To
a roomful of IT professionals at Gartner Spring Symposium/ITxpo – many
of whom make their living in the Art of the Deal buying and selling
expensive hardware and software – master negotiator Herb Cohen
dispensed some home-spun wisdom on how to get from “No” to
“Yes.”
Mr. Cohen, channeling veteran comedian Jerry Still
(whom he favored in appearance and comic timing) amusingly reminisced
about deals gone well, and bad. Amid
the laughter, however, he offered up nuggets of negotiating advice
panned from his experience as a worldwide hostage negotiator and
enterprise deal broker.
For
more than 30 years, Mr. Cohen has played an often invisible but crucial
role in helping to defuse hostile takeovers and global hostage crises.
As an occasional adviser to U.S. presidents since the 1970’s, he was
involved in the Iranian Hostage Crisis and high-profile airplane and
cruise ship hijackings. He is the author of the bestseller You Can
Negotiate Anything.
Taming the Ego
Negotiation, he explained, is “voluntary decision
making. It requires two
people to voluntarily say ‘yes.’”
Reaching that end, however, can be difficult because of
cross-cultural phenomena, i.e., “we see things as we are, rather than
as they are,” he said, adding that opposing sides in a negotiation
often are blinded by their own needs and fail to see the situation from
the other’s perspective.
“The operative attitude for success is to
care…but not too much,” Mr.
Cohen said. To be effective
in face-to-face negotiating, he urged listeners to do the following:
- Don’t
spend time talking and pushing you own point of view
- Listen
actively, showing in a nonverbal way (through nods and smiles) that
you’re absorbing what the other person is saying
- Ask questions
- Take
notes (even if what the other person is saying is “gibberish,”

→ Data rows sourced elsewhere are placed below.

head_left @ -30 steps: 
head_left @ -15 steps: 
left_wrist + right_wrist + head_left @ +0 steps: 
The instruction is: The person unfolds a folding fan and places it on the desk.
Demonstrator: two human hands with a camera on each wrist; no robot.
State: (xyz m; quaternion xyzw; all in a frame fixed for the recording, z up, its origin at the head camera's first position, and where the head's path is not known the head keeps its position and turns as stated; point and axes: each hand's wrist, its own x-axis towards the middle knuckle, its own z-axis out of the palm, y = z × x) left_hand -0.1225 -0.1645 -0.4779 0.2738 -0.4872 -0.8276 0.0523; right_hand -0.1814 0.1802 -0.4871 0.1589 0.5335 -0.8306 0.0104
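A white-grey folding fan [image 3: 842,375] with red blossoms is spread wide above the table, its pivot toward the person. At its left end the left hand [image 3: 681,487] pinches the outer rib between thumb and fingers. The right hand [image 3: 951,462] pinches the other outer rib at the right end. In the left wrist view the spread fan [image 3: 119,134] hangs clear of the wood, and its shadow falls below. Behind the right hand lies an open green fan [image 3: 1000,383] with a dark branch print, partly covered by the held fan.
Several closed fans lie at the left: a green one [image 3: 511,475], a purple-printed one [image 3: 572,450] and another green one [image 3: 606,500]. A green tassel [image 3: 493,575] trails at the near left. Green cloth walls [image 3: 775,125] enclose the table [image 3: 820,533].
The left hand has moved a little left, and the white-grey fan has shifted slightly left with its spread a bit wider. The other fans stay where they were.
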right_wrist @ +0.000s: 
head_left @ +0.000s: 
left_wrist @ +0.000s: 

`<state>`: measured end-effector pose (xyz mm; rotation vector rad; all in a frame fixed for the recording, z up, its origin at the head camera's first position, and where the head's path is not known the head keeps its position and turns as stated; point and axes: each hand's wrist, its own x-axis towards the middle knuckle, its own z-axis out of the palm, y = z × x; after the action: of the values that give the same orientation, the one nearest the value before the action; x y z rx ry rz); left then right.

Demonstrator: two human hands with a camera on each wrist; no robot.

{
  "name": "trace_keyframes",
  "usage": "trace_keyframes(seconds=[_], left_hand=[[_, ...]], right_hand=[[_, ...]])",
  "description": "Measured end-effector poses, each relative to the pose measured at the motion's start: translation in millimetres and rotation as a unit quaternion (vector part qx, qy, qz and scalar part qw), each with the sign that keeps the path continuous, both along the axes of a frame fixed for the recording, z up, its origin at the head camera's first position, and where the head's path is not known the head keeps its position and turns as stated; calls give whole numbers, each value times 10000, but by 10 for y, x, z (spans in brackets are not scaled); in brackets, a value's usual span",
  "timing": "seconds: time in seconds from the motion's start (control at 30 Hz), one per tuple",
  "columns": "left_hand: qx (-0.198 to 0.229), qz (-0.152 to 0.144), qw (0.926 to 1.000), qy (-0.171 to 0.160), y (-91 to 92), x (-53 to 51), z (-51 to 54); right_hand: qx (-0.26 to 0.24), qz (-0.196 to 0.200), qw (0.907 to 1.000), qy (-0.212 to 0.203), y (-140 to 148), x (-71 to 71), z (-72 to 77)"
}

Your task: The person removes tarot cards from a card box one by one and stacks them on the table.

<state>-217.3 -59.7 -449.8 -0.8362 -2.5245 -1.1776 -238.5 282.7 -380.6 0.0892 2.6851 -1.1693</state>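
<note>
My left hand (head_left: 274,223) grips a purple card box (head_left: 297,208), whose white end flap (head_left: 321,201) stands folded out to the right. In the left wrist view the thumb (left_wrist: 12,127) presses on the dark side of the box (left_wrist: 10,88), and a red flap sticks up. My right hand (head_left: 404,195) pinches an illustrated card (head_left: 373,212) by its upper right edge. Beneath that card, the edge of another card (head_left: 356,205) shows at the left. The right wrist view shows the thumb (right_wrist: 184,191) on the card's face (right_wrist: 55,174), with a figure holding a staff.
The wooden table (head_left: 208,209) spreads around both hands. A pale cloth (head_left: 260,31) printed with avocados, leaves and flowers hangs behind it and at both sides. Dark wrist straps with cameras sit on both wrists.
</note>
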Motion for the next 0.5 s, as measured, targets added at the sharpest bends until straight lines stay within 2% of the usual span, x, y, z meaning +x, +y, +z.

he added), which shows respect
- Probe
deeper and listen “louder”
- Avoid
all arguing and debating
Through these techniques, Mr. Cohen stressed,
negotiators can unearth the other side’s underlying concerns. Once identified, those concerns open up to the deal proponent
a path to address them, instead of just hawking a technology.
“You help them solve their problems while you solve yours,”
he said.
“In negotiating,” he said, “stupidity is
better than being smart. People
will respond favorably to vulnerability,” Mr. Cohen cited
self-deprecation as a useful tool, e.g., being young and inexperienced,
being new to the industry, being a man in a roomful of women.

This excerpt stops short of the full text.